Q10. When extending a reasonable job offer, how
wide is the geographic area considered for redeployment to other positions?
WFA agreements state that, where practicable, a reasonable job offer will be
located within the employee’s headquarters area, as defined in the NJC’s Travel
Directive and the Relocation Directive. Departments will be
expected to confer with PSC officials responsible for the Priority
Administration System to try to find jobs in employees’ preferred areas of
mobility, but employees are expected to be willing to move to where jobs are
located.
Q11. Does a job offer from a separate employer
such as the Canada Revenue Agency constitute a reasonable job offer?
The terms and conditions of a job offer from a separate employer referenced
in Part VII of WFA provide the basis for determining the type of offer being
extended by the separate employer. There are three types of offer referenced in
Part VII of WFA agreements: Type I and Type 2 offers are deemed to constitute a
reasonable job offer. For greater certainty, see the three different types
referenced in WFA, Part VII.
Q12. What is alternation, and when is it possible?

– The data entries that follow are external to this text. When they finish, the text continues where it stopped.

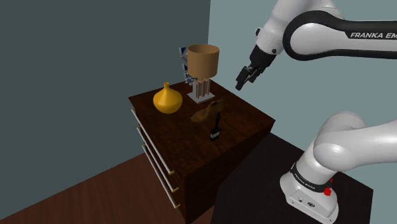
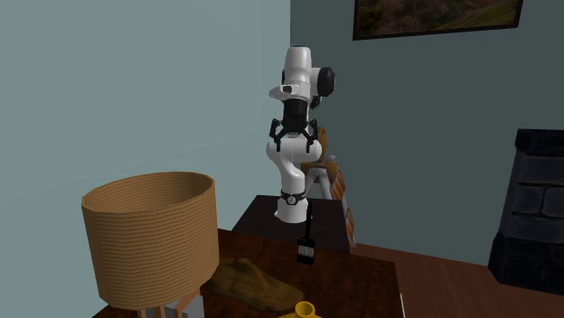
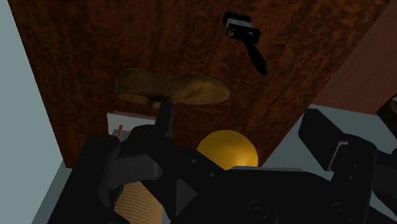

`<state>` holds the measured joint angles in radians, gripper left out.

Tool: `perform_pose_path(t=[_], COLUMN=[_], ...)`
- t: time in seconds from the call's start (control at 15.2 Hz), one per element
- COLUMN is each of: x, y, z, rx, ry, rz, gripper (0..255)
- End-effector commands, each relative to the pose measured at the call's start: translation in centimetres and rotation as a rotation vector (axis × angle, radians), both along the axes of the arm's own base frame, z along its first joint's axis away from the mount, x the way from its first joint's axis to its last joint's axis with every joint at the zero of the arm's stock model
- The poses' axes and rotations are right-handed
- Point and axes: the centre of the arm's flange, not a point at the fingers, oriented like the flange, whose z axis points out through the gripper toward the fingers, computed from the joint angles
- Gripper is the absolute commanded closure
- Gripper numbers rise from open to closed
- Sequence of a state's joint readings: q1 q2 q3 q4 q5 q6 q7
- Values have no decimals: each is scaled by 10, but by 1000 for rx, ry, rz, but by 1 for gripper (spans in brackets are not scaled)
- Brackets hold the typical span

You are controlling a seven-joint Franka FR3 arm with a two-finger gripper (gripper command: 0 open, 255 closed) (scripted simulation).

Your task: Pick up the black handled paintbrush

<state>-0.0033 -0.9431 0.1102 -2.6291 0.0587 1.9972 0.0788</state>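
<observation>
Shoulder view: gripper (image 1: pixel 242 83) hangs high, fingers spread wide, nothing between them. Black handled paintbrush (image 1: pixel 216 127) lies flat well below and ahead of it, long axis running away from gripper, handle end nearer, bristle end farther. Brown lump (image 1: pixel 205 112), perhaps shoe, sits between gripper and brush. Surface: dark wooden dresser top (image 1: pixel 242 124); yellow vase (image 1: pixel 167 100) and lamp (image 1: pixel 203 63) off to side. Grey-blue walls (image 1: pixel 76 51), wood floor (image 1: pixel 83 191).

"FRANKA EM" printed on white arm (image 1: pixel 331 28).

Black paintbrush (image 1: pixel 216 128) flat on dresser (image 1: pixel 184 137)
</observation>
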Motion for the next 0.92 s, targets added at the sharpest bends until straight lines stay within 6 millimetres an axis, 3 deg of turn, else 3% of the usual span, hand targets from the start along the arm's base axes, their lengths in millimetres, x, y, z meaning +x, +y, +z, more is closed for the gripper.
perform_pose_path(t=[0.0, 0.4, 0.86], x=[0, 2, 18], y=[12, 44, 80], z=[-31, -111, -204], rx=[-5, -23, -43], ry=[-37, -138, -255], rz=[-37, -138, -256], gripper=[0, 0, 0])
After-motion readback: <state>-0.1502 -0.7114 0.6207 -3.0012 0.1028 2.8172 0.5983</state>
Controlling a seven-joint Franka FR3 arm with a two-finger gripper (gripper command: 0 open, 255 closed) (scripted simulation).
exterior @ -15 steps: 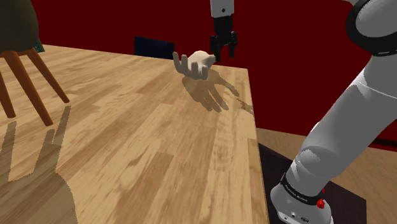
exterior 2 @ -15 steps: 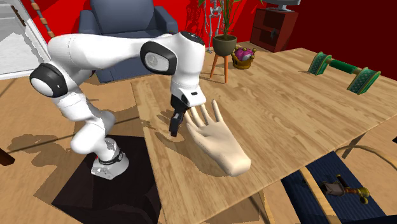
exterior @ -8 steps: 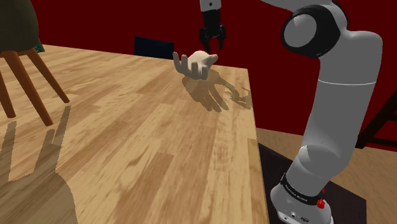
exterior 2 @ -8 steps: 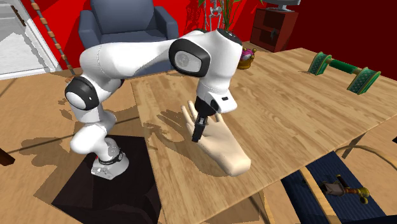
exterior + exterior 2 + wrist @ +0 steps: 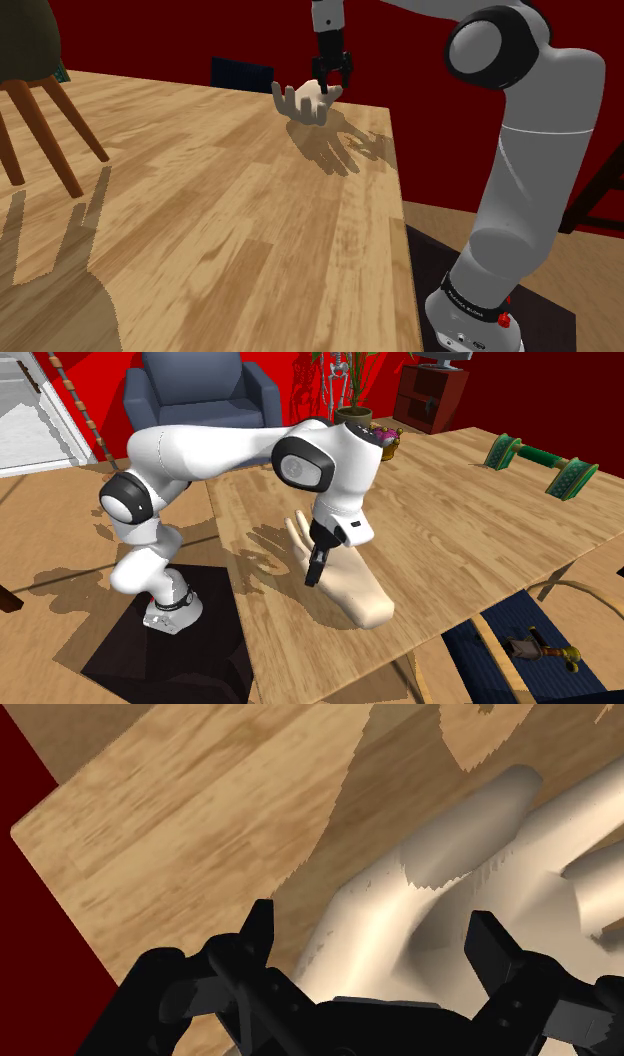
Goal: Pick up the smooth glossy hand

Alternation refers to a provision within the WFA agreements wherein an opting
employee who wishes to remain in the Public Service exchanges positions with a
non-affected employee willing to leave the Public Service with a TSM or an
educational allowance. An opting employee is an individual who has not received
a guarantee of a reasonable job offer who has 120 days to select one of the
three transition-support options provided to opting employees.
Under these circumstances, the following conditions apply:
- Alternation is to be applied like any other collective agreement
provision.
- All departments must participate in the alternation process.
- The process is limited to the opting employee’s opting period (120
days).
- The opting employee must meet the position requirements of the unaffected
position.
- The potential exists for quick placement and savings, where matches work.
- Alternation must occur on a specified date agreeable to the department.
No “future considerations” can be arranged.
Q13. What about circumstances involving the
relocation of a work unit?
If an employee is declared affected because his or her work unit is to be
relocated to another area beyond what is considered to be normal commuting
distance, WFA agreements provide that the employee will be accorded a six-month
period during which to decide whether or not the employee wishes to move with
the position or to be declared surplus.
The letter forwarded to the employee declaring the employee affected would
also advise as to whether a surplus declaration includes a guarantee of a
reasonable job offer, or the offer of options as contained in WFA, Part VI. It
is possible at some point that the employee’s relocated position could be
offered to the employee as a reasonable job offer, in the event that other
employment cannot be found in the employee’s preferred location.
Q14. What if an employee is on leave when a WFA
situation occurs in his or her department?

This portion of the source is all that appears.